Written by Christiane Navas, NICE on Monday, June 22nd 2015 à 16:50 | Read 1251 times





The role of wetlands in regulating the climate has long been forgotten in climate change adaptation strategies. However the Med-ESCWET project, tasked with addressing the vital challenge of water resource conservation, places wetlands at its very heart.


Wetland areas cushion the impact of climate change in the Mediterranean
Reports from the IPCC warn that climate change will increase the number of extreme weather events such as droughts, heat waves, floods etc in the Mediterranean. These events will turn up the pressure on water resources, with considerable consequent risks for losses, both economic and in terms of human lives.  It is therefore crucial to find solutions to adapt to, and lessen the impact of, climate change. One of these solutions could come from wetland areas (marshes, river deltas, lagoons, etc.), which are estimated to cover between 15 and 20 million hectares in the Mediterranean region, representing 1.5% of the total wetland surface area on the planet. 

This is one of the areas being explored by Plan Bleu in partnership with the Tour du Valat (Mediterranean wetland research centre) through the Med-ESCWET project, launched in 2013 and cofounded by the Mava and Prince Albert II of Monaco foundations. 

Many studies look at the impact of climate change on natural ecosystems.  However, very few highlight the ecosystems' role as a useful tool in climate change adaptation.  Yet wetlands contribute to the environment in a number of ways, including through climate regulation and they could therefore be included in national adaptation strategies,” explains Céline Dubreuil-Imbert, head of the programme at Plan Bleu.

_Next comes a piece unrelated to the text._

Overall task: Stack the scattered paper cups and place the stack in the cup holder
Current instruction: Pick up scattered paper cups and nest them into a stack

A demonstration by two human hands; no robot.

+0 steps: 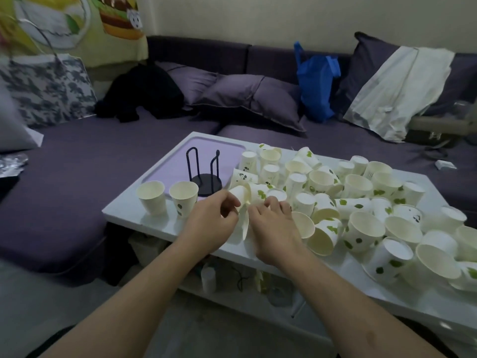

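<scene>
A heap of white paper cups with green leaf prints point(361, 202) covers the right half of the white table point(134, 215). The black wire cup holder point(205, 177) stands empty at the table's back left. Two cups point(166, 198) stand upright in front of it. My left hand point(211, 220) pinches the rim of a cup lying on its side point(241, 197). My right hand point(276, 228) curls round another cup point(245, 223) close against it, at the table's front edge. How the two held cups fit together is hidden by my fingers.
A purple sofa wraps round the table with cushions, black clothing point(139, 94), a blue bag point(317, 81) and a white plastic bag point(397, 91). A lilac mat point(167, 166) lies under the holder. Bottles point(207, 277) stand on a shelf beneath the table.
</scene>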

As such, the project aims to economically assess the wetlands' environmental contribution and promote solutions based on natural ecosystems, in order to equip decision-makers with evidence relevant to their assessments.  For instance, is it necessary to build a dam if open floodplains can store excess water and then release it gradually, thereby efficiently preventing water level rises? 

Choosing representative test sites

The Camargue. Photo BL
The Camargue. Photo BL
Four representative Mediterranean test sites have been chosen for a biophysical and economic assessment looking at how wetlands could contribute to climate regulation.  The studies launched in Egypt and Turkey will focus on carbon sequestration by lakeland peat bogs. Researchers in France will look more closely at the role of wetlands in protecting against coastal erosion. Finally, in Croatia the project will look at how wetlands can help to minimise high water levels.  

The studies will run from 2015 until September 2016. The results should clarify the challenges with regard to the conservation or destruction of some ecosystems in the face of developmental demands. The Mediterranean, much like the rest of the planet, has lost half of its wetland areas since 1900 due to demographic pressure and their conversion into farmland or industrial and urban areas.